For many of us, I think, Michael Jackson was the first person outside of our immediate families that we really fell in love with. Not in a sexual sense, mind you, but in the way you fall in love with a song, or a movie, or a poem, and you keep playing/watching/reading it over and over again. He seemed otherworldly at times, a Ziggy Stardust who never stepped out of character, walking around in sequined uniforms and red leather jackets and sparkling gloves. There was one summer in the late 80s where every kid on my street was lightly bruised from shoulder to ankle on one side of his or her body from trying desperately to replicate the "Smooth Criminal" lean. We loved him because he was so unlike anyone else. And when he suddenly became someone else, through the surgeries and the revelations about his personal life, we do what people always do when they lose an early love: we shut the door and said things like, "I was a kid, and that was a long time ago."
Now that he's gone, the debate over how he should be remembered will begin, and it will probably never, ever end. He is a divisive figure if only because those of us who are feeling sad over his death are the people who have been students of the school of Two Michael Jacksons: the "old" Michael and the "sad" Michael.

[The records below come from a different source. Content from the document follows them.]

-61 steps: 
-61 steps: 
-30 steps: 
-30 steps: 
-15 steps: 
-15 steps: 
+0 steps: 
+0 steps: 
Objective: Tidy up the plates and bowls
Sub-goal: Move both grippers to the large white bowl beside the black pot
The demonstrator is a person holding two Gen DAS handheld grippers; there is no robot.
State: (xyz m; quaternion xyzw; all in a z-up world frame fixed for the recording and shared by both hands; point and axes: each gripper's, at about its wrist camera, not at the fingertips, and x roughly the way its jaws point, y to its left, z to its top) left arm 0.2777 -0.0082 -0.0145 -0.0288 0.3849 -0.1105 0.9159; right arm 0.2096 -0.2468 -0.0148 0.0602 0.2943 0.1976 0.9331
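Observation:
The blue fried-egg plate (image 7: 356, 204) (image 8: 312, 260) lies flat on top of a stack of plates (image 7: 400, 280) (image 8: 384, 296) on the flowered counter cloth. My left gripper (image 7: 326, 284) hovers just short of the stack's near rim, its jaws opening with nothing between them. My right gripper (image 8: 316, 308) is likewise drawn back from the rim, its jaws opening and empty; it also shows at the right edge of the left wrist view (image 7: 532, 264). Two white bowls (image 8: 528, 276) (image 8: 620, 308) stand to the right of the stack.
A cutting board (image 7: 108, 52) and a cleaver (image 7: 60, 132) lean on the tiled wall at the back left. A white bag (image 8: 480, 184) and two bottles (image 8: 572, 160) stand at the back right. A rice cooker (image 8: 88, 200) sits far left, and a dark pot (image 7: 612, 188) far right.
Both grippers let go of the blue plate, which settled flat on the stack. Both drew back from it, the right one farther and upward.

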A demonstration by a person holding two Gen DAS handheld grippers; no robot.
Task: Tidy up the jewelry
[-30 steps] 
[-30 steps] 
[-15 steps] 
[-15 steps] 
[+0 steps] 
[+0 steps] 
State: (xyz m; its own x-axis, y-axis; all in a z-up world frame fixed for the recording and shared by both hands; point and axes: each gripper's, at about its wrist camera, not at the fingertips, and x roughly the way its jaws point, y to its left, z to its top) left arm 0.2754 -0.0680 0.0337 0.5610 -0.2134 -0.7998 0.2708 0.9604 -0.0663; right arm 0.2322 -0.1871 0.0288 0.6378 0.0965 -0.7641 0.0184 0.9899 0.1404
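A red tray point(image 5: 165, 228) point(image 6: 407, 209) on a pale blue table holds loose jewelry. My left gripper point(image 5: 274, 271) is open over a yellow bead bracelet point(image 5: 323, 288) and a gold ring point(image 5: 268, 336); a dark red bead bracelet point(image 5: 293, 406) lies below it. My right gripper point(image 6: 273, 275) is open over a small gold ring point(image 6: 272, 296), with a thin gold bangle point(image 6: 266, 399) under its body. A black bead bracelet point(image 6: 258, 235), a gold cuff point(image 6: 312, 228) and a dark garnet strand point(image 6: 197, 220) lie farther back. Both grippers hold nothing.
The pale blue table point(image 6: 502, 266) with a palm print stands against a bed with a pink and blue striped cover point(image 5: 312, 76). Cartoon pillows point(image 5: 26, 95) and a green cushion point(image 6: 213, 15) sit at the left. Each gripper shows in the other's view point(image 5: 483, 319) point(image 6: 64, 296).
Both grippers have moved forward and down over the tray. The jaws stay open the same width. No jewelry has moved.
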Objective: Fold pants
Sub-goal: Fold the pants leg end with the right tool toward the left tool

Turns out you can't split a person's life in two and pretend that the pieces won't eventually have to be somehow placed back together: in mourning his death, we are also faced with the darker sides of his life, and both sides are just pretty damn sad. The internet has exploded with both tributes and harsh comments: if nothing else, his death has provided people a platform to say the things they've wanted to say for the past two decades, which is typically what happens when someone famous dies—suddenly everyone realizes that they have feelings about someone they've just assumed was going to be around forever. When a celebrity this big dies, it's a reminder that everyone dies. I've seen people writing things like, "I feel like my childhood died," which is, of course, code for: "I just realized that there really is no going back and I'm mortal just like everybody else."
If you're sick of the tributes and the tear-downs, you're in for a rough fucking ride over the next 40 years. We're running out of celebrities of Michael's stature (and he was arguably the biggest one we had), and the ones that are left are growing older, just as we are, and the grief, anger, and questioning over the love, adoration, and support we've given certain artists will be thrown out the second one of them leaves us. The world is a small and strange place: every so often, someone comes along with the talent to move from a town like Gary, Indiana to the record players, television sets, and brains of billions of people across the world, leaving a mark that invites both celebration and mockery. It could be argued that we will never see anyone burn quite as brightly as Michael Jackson in our lifetime, nor will we be as stunned when a light like that suddenly goes out. But talent and fame does not make anyone invincible, nor does it make anyone a perfect human being. Michael Jackson was sublimely gifted and terribly cursed, and the world is now left to deal with the legacy of both.